Page last updated
5 June 2019

2019 MUSSELp Publications & Presentations

Six Chapters: Unionidae Rafinesque, 1820 and the general Unionida, Margaritiferidae Henderson, 1929, Hyriidae Swainson, 1840, Etheriidae Deshayes, 1832, Mycetopodidae Gray, 1840, & Iridinidae Swainson, 1840

by Daniel L. Graf & Kevin S. Cummings

Published 2019, Chapters 38-43 in C. Lydeard & K.S. Cummings (eds.), Freshwater Mollusks of the World: A Distribution Atlas. Johns Hopkins University Press. pp. 202-227. Click here for the publisher's website.

"There are more species of freshwater mollusks—well over 5,000—than all the mammal species of the world. Freshwater mollusks are also arguably the most endangered fauna on the planet. Yet few references exist for researchers, shell enthusiasts, and general readers who are interested in learning more about these fascinating creatures. In Freshwater Mollusks of the World, Charles Lydeard and Kevin S. Cummings fill that void with contributions from dozens of renowned mollusk experts.
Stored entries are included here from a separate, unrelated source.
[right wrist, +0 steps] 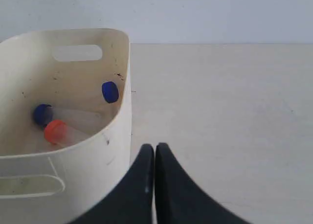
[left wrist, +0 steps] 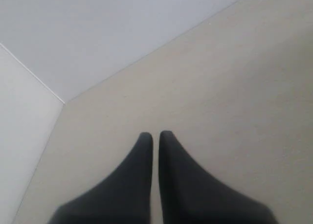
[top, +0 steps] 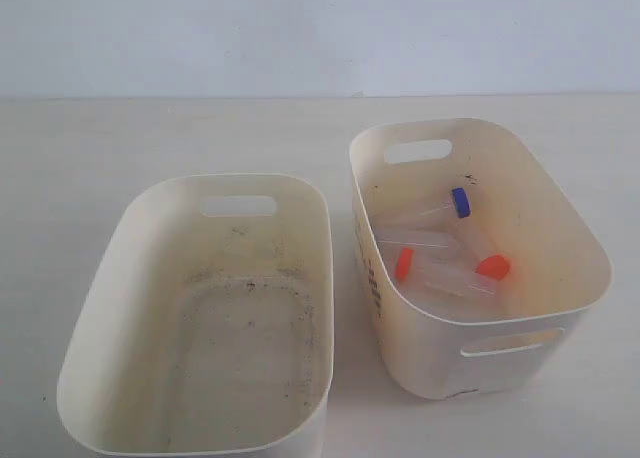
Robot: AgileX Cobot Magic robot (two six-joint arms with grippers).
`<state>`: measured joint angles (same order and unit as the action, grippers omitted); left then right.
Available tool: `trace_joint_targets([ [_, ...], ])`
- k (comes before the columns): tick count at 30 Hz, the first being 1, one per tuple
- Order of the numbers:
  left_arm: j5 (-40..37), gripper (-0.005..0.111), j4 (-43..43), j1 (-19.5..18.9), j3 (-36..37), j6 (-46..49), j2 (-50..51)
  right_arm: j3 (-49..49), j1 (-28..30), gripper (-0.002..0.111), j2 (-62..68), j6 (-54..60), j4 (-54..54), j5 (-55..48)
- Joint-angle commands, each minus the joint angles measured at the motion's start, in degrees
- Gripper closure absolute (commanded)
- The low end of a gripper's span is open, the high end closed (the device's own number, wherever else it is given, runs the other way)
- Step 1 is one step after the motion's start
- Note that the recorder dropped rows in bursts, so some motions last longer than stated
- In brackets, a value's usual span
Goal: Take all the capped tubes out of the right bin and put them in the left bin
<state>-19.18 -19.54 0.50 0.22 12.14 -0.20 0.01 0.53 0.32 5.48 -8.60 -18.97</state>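
Three capped tubes lie in the right bin (top: 560, 228): a blue cap (top: 461, 202) toward the back and two orange-red caps (top: 404, 263) (top: 492, 267) nearer the front. The left bin (top: 110, 268), with its dark-specked floor, holds nothing. Neither gripper shows in the exterior view. My right gripper (right wrist: 154, 146) is shut and empty, outside the right bin (right wrist: 115, 150), beside its outer wall. That view shows an orange-red cap (right wrist: 55, 131), a blue cap (right wrist: 42, 114) and a second blue disc (right wrist: 110, 92) by the wall. My left gripper (left wrist: 155, 134) is shut and empty.
The two bins stand side by side on a pale table (top: 300, 128), with a narrow gap between them. A light wall (top: 320, 28) runs behind. The left wrist view shows only bare table (left wrist: 220, 87) and wall.
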Motion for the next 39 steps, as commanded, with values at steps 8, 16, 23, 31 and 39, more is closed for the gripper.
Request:
trace_joint_targets([
  [8,0.3,0.103,0.2,0.1,-0.2,-0.1,0.2,0.0,0.3,0.107,-0.3,-7.3,-0.3,56.8],
  [16,0.3,0.103,0.2,0.1,-0.2,-0.1,0.2,-34.8,0.3,0.107,22.5,-1.3,0.1,-3.9],
  [23,0.3,0.103,0.2,0.1,-0.2,-0.1,0.2,-46.2,-0.5,0.107,45.5,2.0,-2.6,-17.0],
  [31,0.3,0.103,0.2,0.1,-0.2,-0.1,0.2,-47.7,-0.5,0.107,51.7,26.1,-18.6,-21.1],
  [39,0.3,0.103,0.2,0.1,-0.2,-0.1,0.2,-54.1,-10.2,0.107,62.5,60.8,-25.3,-24.1],
])
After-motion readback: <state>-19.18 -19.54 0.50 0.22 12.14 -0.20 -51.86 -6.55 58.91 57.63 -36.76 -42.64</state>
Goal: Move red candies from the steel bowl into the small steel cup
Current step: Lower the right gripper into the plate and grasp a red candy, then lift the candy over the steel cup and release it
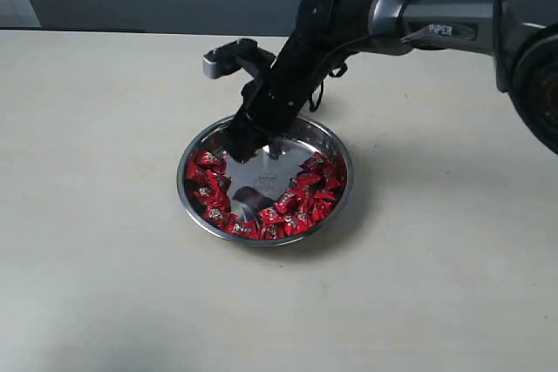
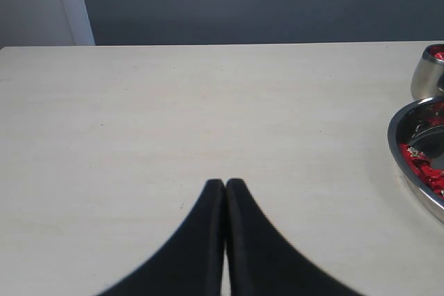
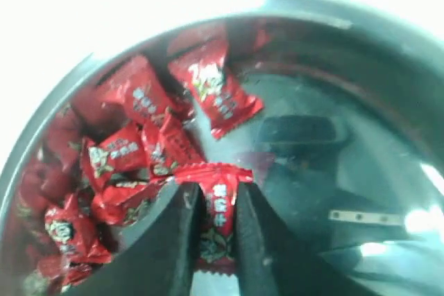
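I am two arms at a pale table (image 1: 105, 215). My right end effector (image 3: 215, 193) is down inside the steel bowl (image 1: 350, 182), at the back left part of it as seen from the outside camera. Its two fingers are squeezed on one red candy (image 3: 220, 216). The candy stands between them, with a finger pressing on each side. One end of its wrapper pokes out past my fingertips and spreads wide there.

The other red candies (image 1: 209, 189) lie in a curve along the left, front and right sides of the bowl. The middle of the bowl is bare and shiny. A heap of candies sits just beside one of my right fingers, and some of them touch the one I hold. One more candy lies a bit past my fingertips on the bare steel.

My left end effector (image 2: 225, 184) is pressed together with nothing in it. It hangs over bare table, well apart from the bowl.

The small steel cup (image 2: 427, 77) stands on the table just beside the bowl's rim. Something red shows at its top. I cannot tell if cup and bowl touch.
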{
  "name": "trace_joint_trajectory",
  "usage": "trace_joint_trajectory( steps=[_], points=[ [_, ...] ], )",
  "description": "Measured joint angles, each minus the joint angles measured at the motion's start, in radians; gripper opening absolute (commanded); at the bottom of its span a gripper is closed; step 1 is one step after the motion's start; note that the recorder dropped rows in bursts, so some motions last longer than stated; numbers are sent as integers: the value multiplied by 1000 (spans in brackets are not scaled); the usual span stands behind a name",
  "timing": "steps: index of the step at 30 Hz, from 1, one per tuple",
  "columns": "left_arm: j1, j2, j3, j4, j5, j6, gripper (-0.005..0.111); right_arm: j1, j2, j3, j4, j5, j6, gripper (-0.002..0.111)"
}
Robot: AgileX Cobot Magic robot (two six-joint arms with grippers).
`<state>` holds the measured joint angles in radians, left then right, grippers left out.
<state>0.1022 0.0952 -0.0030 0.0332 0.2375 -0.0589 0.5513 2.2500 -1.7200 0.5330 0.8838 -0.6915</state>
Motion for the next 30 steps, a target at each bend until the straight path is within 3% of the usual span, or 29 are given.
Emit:
trace_joint_trajectory(
  steps=[12, 20, 30],
  points=[
    [0, 0, 0, 0, 0, 0, 0, 0, -97, 0, -285, -352, 246, -1],
    [0, 0, 0, 0, 0, 0, 0, -54, -78, 0, -308, -430, 378, -1],
    [0, 0, 0, 0, 0, 0, 0, -89, -75, 0, -309, -441, 396, -1]
  ],
)
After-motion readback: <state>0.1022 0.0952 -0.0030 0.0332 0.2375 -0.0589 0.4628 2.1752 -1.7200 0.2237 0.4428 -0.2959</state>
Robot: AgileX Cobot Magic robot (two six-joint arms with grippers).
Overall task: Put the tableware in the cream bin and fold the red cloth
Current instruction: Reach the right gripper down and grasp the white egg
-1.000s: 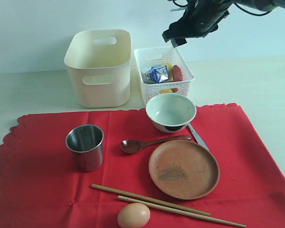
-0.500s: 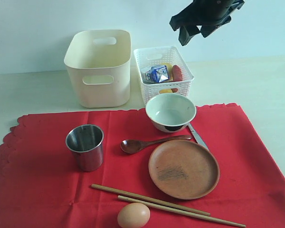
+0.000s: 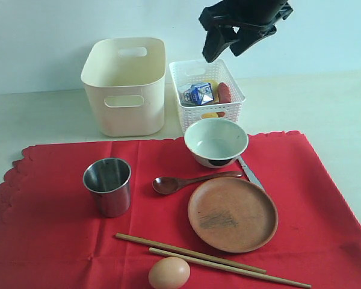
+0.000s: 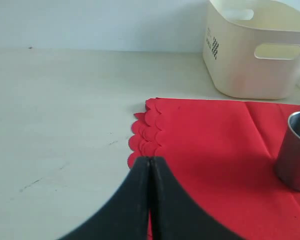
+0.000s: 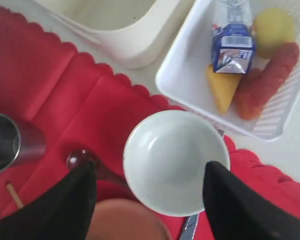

"Touching on 34 families of freshwater gastropods (snails) and 9 families of freshwater bivalves (mussels and clams), each chapter provides a synthesis of the latest research on the diversity and evolutionary relationships of the family."


Sponge and mollusk associations in a benthic filter-feeding assemblage in the middle and lower Xingu River, Brazil

by Volkmer-Ribeiro, Mansur, Pereira, Tiemann, Cummings &M.H. Sabaj

Published 2019, Proceedings of the Academy of Natural Sciences of Philadelphia 166(1):1-24. Click here for electronic access.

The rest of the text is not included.